Mancano pochi giorni alla conclusione dell’anno e la Chiesa, come da tradizione ormai consolidata, si riunirà tutta nella proclamazione del Te Deum.

L’Inno liturgico di ringraziamento, che da secoli accompagna i fedeli cristiani nella loro lode riconoscente, viene solennemente proclamato il 31 dicembre per ringraziare la Trinità dell’ anno trascorso.

Il testo del Te Deum ha origini antichissime.

Alcune parti si attribuiscono a San Cipriano di Cartagine (III secolo); secondo altri studiosi sarebbe opera di San Niceta vescovo di Remesiana in Dacia (IV secolo). Le influenze sono comunque orientali.

Una leggenda invece lo attribuisce ai Santi Ambrogio e Agostino che lo avrebbero intonato insieme in occasione del battesimo di Sant’Agostino: al primo versetto intonato da Sant’Ambrogio, Sant’Agostino avrebbe risposto col secondo… Questo è il motivo per cui è anche noto come Inno Ambrosiano.

Il nome dell’Inno, in prosa ritmica latina,  si deve alle due parole latine con cui comincia: Te Deum laudamus –  Noi ti lodiamo Dio –   e la liturgia lo prevede nell’ufficio mattutino delle feste e delle domeniche.

Ma si è diffusa fin dall’antichità l’usanza di cantarlo in occasioni di solenne ringraziamento come per la fine dell’anno, per una incoronazione o per la fine di una guerra o di una calamità.

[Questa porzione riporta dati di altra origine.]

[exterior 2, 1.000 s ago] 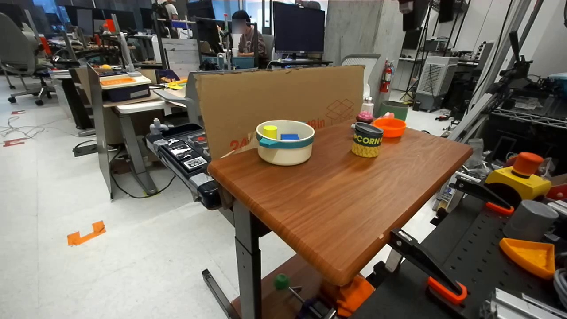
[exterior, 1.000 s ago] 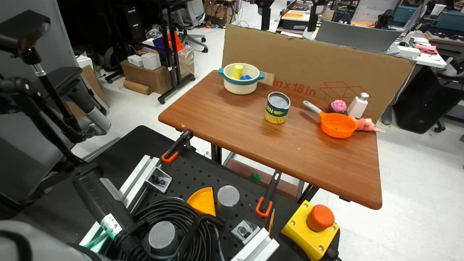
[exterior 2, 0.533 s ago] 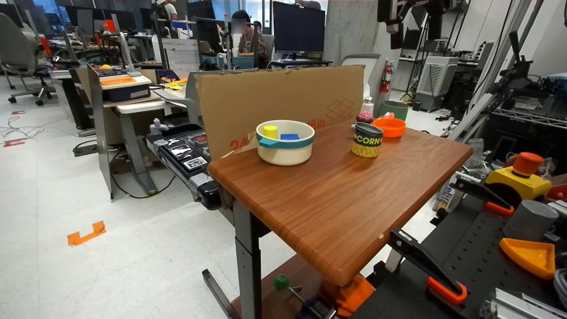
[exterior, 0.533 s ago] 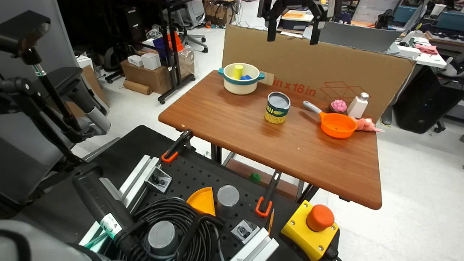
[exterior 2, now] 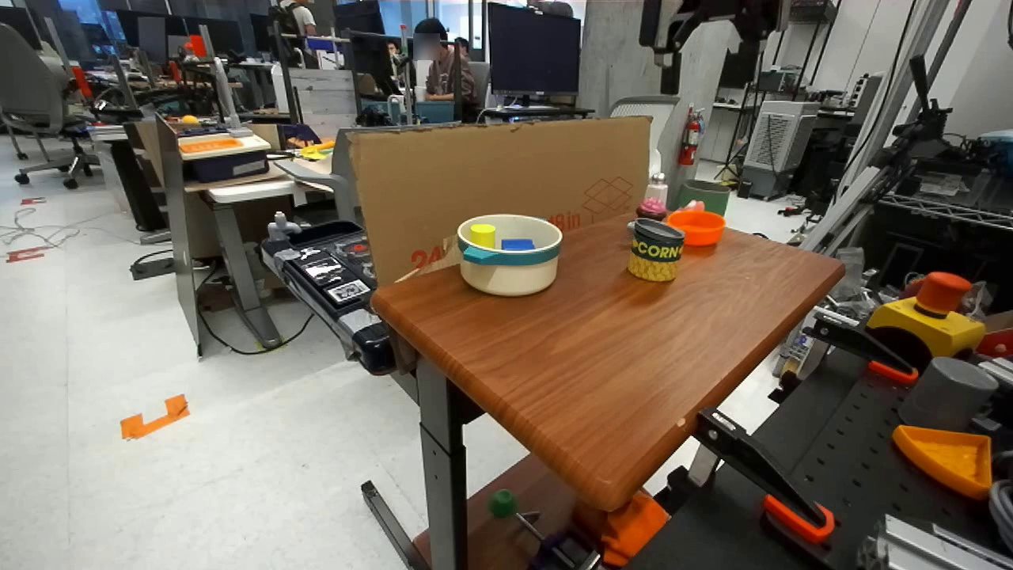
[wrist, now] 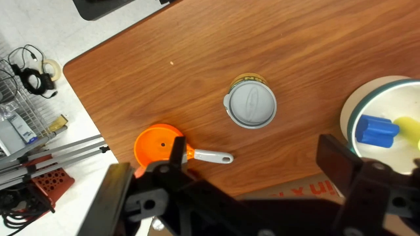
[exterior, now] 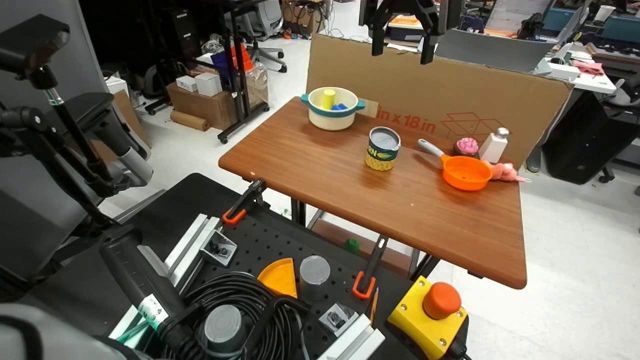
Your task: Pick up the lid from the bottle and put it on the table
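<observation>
The bottle, a short can-like jar with a yellow corn label and dark band, stands upright on the reddish-brown wooden table. The grey round lid sits on top of it. In the wrist view the lid has a small tab at its left and hides most of the bottle. My gripper is open and empty, high above the table near its back side. In the wrist view its fingers are wide apart, with the lid beyond the gap between them.
A cream pot with yellow and blue pieces stands at one side. An orange pan with a grey handle, a pink-topped cupcake and a white shaker are at the other. A cardboard sheet stands along the back edge.
My gripper has come down into both exterior views from the top edge, then shifted left in an exterior view and turned slightly. The lid and bottle have not moved.
</observation>
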Robot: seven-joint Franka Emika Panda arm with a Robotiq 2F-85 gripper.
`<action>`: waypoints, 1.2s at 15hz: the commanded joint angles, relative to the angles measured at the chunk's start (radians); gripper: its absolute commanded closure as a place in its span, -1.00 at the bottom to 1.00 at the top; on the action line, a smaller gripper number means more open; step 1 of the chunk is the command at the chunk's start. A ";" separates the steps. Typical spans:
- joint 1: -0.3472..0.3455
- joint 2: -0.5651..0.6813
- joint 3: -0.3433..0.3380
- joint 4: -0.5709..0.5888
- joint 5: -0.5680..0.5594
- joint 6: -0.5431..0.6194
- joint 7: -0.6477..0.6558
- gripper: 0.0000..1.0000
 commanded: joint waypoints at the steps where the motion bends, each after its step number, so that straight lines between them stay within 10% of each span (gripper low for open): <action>1: 0.011 0.015 -0.016 -0.013 -0.002 0.073 0.010 -1.00; 18: 0.038 0.128 -0.077 -0.005 -0.069 0.154 0.069 -1.00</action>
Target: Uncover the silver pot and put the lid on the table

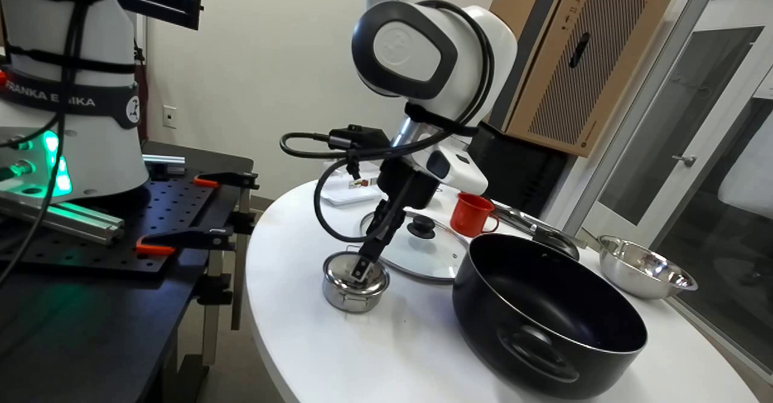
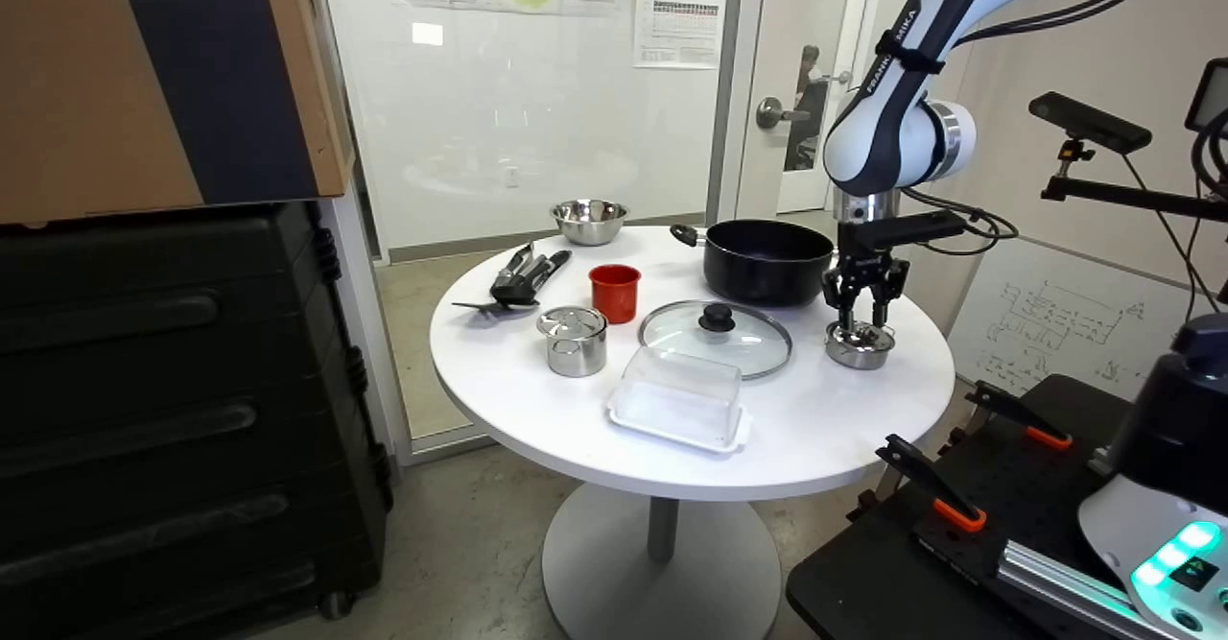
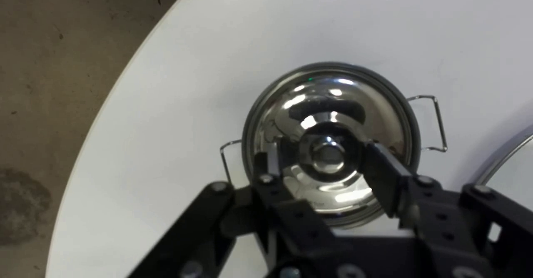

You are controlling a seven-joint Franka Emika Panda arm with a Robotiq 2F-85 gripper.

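Observation:
The silver pot [image 1: 352,300] is low and shiny with wire handles. It stands on the white table [image 1: 380,354] near its edge, also visible in an exterior view [image 2: 856,356]. The small steel lid [image 3: 333,96] sits on the pot, its round knob in the middle. My gripper [image 3: 322,149] is open and points down over the lid. In the wrist view its fingers stand on either side of the knob with a gap to each. In both exterior views the fingertips are at the lid's level; whether they touch it I cannot tell. The pot's inside is hidden.
Beside the pot lie a flat glass lid [image 2: 710,347] and a big black pot [image 1: 543,324]. A red mug [image 2: 615,293], a taller steel pot [image 2: 578,347], a clear plastic box [image 2: 677,398], black utensils [image 2: 523,280] and a steel bowl [image 1: 643,270] stand further off.

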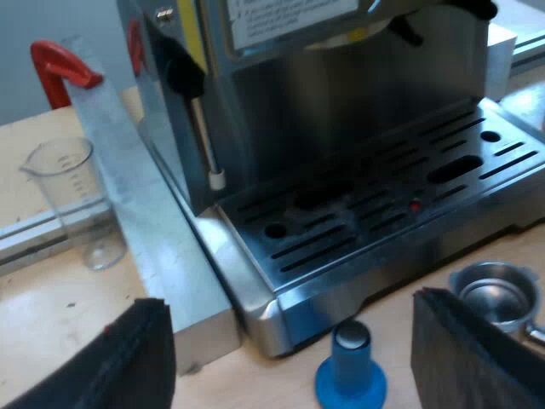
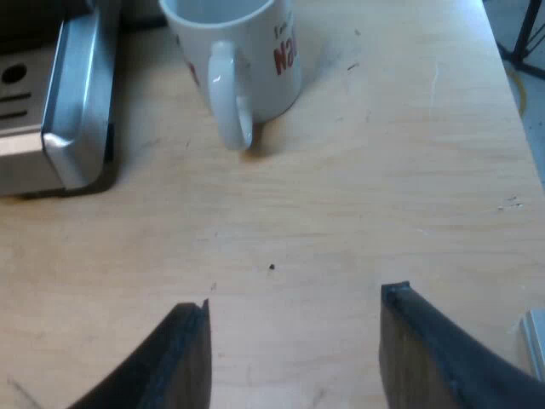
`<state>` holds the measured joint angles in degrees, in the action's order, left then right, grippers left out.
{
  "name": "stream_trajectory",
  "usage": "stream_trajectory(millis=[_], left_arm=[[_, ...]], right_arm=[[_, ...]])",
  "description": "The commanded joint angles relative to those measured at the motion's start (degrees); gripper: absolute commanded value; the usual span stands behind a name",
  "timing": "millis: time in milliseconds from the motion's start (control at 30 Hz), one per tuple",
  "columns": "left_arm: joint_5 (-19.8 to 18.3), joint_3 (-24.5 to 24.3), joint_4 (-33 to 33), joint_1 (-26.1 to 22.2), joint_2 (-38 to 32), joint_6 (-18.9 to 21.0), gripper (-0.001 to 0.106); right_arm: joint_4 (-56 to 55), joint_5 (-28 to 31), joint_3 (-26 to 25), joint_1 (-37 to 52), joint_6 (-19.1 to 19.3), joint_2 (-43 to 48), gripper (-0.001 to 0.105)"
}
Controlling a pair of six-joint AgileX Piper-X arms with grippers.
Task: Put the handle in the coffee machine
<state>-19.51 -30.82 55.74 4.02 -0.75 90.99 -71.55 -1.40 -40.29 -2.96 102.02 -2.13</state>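
The espresso machine (image 1: pixel 341 128) stands before my left gripper (image 1: pixel 294 349), its slotted drip tray (image 1: pixel 383 213) facing me. The metal holder (image 1: pixel 498 294) lies loose on the wooden table just in front of the tray, its round basket beside one of my left fingers (image 1: pixel 473 354). A blue tamper (image 1: pixel 351 375) stands between the left fingers, which are wide open and hold nothing. My right gripper (image 2: pixel 294 354) hovers open over bare wood, short of a white mug (image 2: pixel 238 60) with red lettering.
A clear measuring glass (image 1: pixel 72 200) stands beside the machine, near a red clamp (image 1: pixel 60 72) and a metal plate (image 1: pixel 128 196). The drip tray's corner (image 2: pixel 72 111) sits close to the mug. A steam wand (image 1: pixel 204 136) hangs at the machine's side.
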Motion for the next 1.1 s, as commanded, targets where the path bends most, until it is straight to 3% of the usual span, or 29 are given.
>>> stream_trajectory(millis=[33,300,467,667,800,1000,1033,1100], left_arm=[[-3.17,-1.24,-0.4,0.28,2.03,-0.11,0.062],[-8.7,-3.88,-0.4,0.28,10.84,-0.61,0.062],[-15.61,-6.68,-0.15,0.28,18.87,-6.2,0.062],[-21.5,-9.54,0.13,0.28,25.35,-7.91,0.062],[-22.73,-10.4,0.13,1.41,28.21,-10.07,0.062],[-22.56,-10.39,0.13,9.99,31.59,-10.32,0.062],[-22.33,-10.39,0.13,11.79,32.18,-10.32,0.062],[-22.2,-10.39,0.13,14.92,33.09,-10.32,0.062]], right_arm=[[-3.21,-2.64,-3.1,0.15,2.72,-2.85,0.047],[-8.22,-6.22,-9.33,0.15,10.5,-12.03,0.047],[-11.58,-8.47,-12.86,0.15,15.21,-20.46,0.047],[-10.96,-12.64,-15.68,-2.74,15.74,-28.62,0.047],[-10.42,-12.64,-16.83,-6.58,16.65,-33.0,0.047],[-6.14,-12.64,-17.17,-13.94,15.93,-37.63,0.047],[-2.93,-10.72,-17.17,-18.62,12.66,-39.89,0.047],[-1.04,-8.56,-17.17,-21.54,9.96,-41.4,0.047]])
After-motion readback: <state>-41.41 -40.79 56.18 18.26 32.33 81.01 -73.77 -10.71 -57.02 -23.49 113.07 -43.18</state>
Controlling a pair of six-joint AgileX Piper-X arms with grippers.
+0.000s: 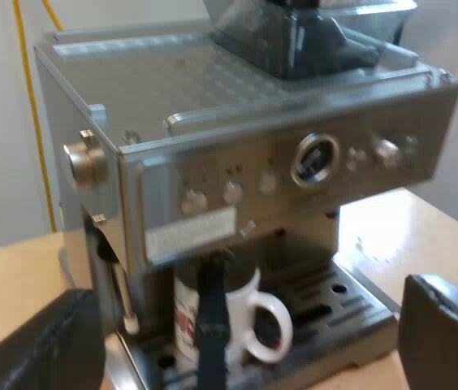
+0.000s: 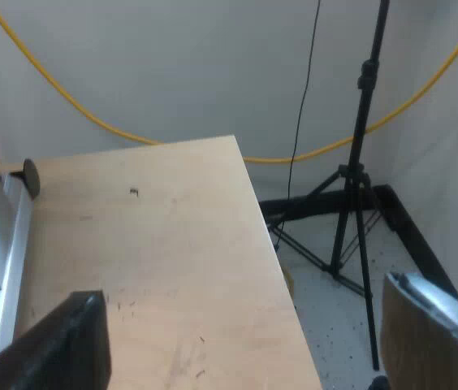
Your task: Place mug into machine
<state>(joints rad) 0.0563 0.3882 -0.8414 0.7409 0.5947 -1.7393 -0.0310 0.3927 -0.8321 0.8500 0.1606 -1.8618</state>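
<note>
Facing the brushed-steel espresso machine [image 1: 213, 162] with the dark bean hopper [image 1: 310, 32] on its top, my left gripper [image 1: 247, 292] has both black fingers spread wide and holds nothing. Straight ahead of it, well apart, the white ceramic mug with red print [image 1: 241, 313] stands on the machine's slotted drip tray [image 1: 351, 313], partly hidden behind a dark handle [image 1: 210, 325] at the machine's front. In the right wrist view, my right gripper [image 2: 249, 325] is likewise spread and empty, above a pale wooden table top [image 2: 156, 268]. Beyond it, a black tripod stand [image 2: 359, 162] rests on the floor.
</note>
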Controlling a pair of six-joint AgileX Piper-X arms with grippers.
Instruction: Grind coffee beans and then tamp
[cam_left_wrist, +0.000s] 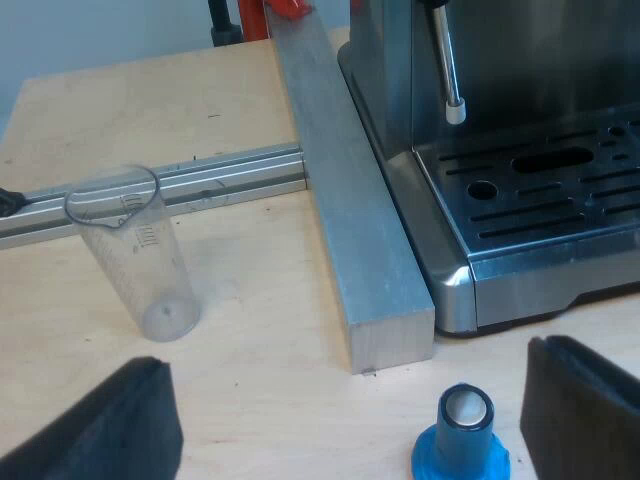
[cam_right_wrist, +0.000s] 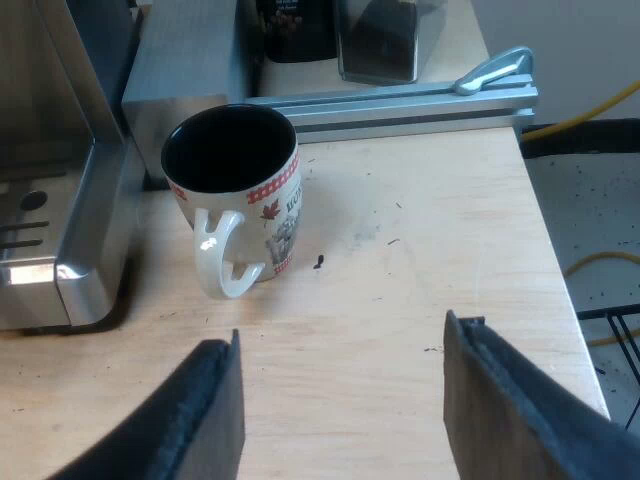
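left end effector (cam_left_wrist: 345, 425) apart, empty, above blue round tamper (cam_left_wrist: 462, 440) on pale wooden surface (cam_left_wrist: 250, 300) | right end effector (cam_right_wrist: 345, 415) apart, empty, near white ceramic mug (cam_right_wrist: 235, 190)

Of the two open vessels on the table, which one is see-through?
The measuring glass, upright by the metal rail, clear with printed marks. The mug is opaque, white with a dark inside.

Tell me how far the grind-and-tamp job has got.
Done: nothing that shows. The blue tamper stands untouched on the table by the espresso machine, and the measuring glass looks empty. In hand: nothing; the left gripper hangs open above the tamper, the right gripper open over the table near the mug. Left: both grinding and tamping, by the look of it.
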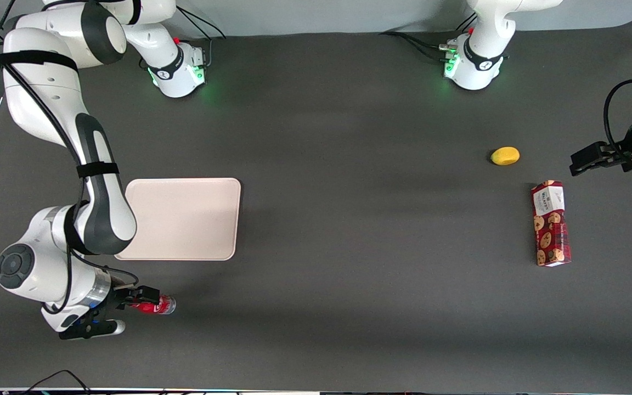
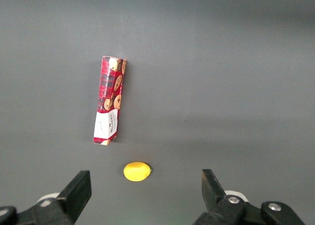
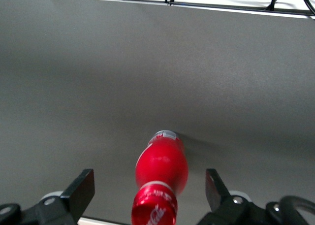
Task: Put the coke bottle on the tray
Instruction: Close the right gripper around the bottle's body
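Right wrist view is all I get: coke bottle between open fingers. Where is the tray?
Observer: The tray lies farther from the front camera than the coke bottle, apart from it.
Operator: Anything on it?
Observer: Nothing on its visible part; the gripper is at the coke bottle's cap end.
Operator: Other red things?
Observer: A red cookie box, toward the parked arm's end, near a yellow fruit.

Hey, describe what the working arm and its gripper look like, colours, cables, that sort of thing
The working arm has glossy white rounded shells with dark grey joint sections, black straps and a thin black cable running along it. Its base glows green. The gripper, near the coke bottle and nearer the front camera than the tray, has black fingers on a white body.
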Motion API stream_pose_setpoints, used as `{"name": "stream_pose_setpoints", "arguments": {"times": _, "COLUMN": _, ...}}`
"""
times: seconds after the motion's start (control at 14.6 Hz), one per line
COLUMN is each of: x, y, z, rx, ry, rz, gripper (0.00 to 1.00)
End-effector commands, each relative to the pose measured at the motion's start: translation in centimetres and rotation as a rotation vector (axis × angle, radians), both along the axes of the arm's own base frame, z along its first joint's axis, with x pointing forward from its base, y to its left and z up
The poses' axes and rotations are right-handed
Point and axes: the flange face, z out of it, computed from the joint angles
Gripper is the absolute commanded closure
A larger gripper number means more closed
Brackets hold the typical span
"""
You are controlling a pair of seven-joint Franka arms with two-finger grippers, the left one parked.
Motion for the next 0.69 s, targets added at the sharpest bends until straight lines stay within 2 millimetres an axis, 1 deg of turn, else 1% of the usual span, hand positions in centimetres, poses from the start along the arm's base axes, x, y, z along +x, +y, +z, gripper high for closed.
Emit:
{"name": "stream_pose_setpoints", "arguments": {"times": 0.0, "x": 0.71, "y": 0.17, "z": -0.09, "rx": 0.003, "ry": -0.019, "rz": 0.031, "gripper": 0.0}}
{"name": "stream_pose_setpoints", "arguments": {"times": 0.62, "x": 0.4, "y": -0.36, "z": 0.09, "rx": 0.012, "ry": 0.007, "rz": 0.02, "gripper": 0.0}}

Nell’immagine si può leggere il testo in latino e la traduzione in italiano che però non rende l’efficacia del testo originario.

Il Te Deum passa dai toni della glorificazione alla narrazione contemplativa fino alla supplica.

Nelle antiche celebrazioni le modulazioni erano quelle del canto gregoriano poi si passò a componimenti musicali più elaborati che esaltano i singoli passaggi di questo Inno composto fondamentalmente di tre parti.

La prima è rivolta a Dio Padre, confessato Signore dell’universo. Tutte le creature terrestri e angeliche ne proclamano la gloria ma è soprattutto nella testimonianza degli Apostoli, nella voce dei Profeti e nelle schiere dei Martiri che risuona la fede della Chiesa.

La seconda parte è rivolta a Cristo, il Figlio Eterno del Padre. Nella traduzione italiana non si percepisce la forza con cui viene espresso il paradosso dell’Incarnazione: Tu per assumere l’uomo da liberare non hai aborrito l’utero della Vergine.

Ugualmente molto realistico è il mistero Pasquale, anche in questo caso non così evidente nel testo italiano come invece si presenta in quello latino: Tu, spezzato il pungiglione della morte, hai aperto ai credenti il regno dei cieli

La terza strofa come tutte le antiche preghiere di benedizione contiene una supplica.

Questa parte è ispirata ai salmi e invoca la salvezza eterna, una vita senza peccato, la misericordia finale.

Nell’ultima strofa la lode diventa implorazione ma la supplica è una delle tante forme della glorificazione Divina.

Rivolgere a Dio la propria implorazione significa riconoscerne l’Infinita Grandezza e Potenza.

Diversi autori hanno musicato lungo la storia questo inno: Pierluigi da Palestrina, Paisiello, de Victoria, Dvorak, Giuseppe Verdi, Mozart che compose il suo all’età di 13 anni, Händel, Mendelssoh, Charpentier.. A proposito di quest’ultimo, il suo preludio del Te deum viene utilizzato per l’inizio e la fine delle trasmissioni in Eurovisione.

Anche Puccini lo fa intonare al coro alla fine del primo atto della Tosca, come pure nel film della Disney il gobbo di Notre Dame, la musica del Te Deum fa da sfondo all’assalto alla cattedrale e all’esecuzione della zingara Esmeralda da parte del giudice Frollo.

Senza dimenticare quelli musicati da Ennio Moricone per il film  Allonsanfàn e soprattutto per Mission, dove il canto dell’Inno si intride di note dolorose a sottolineare l’imminente tragedia e l’innocenza degli indios.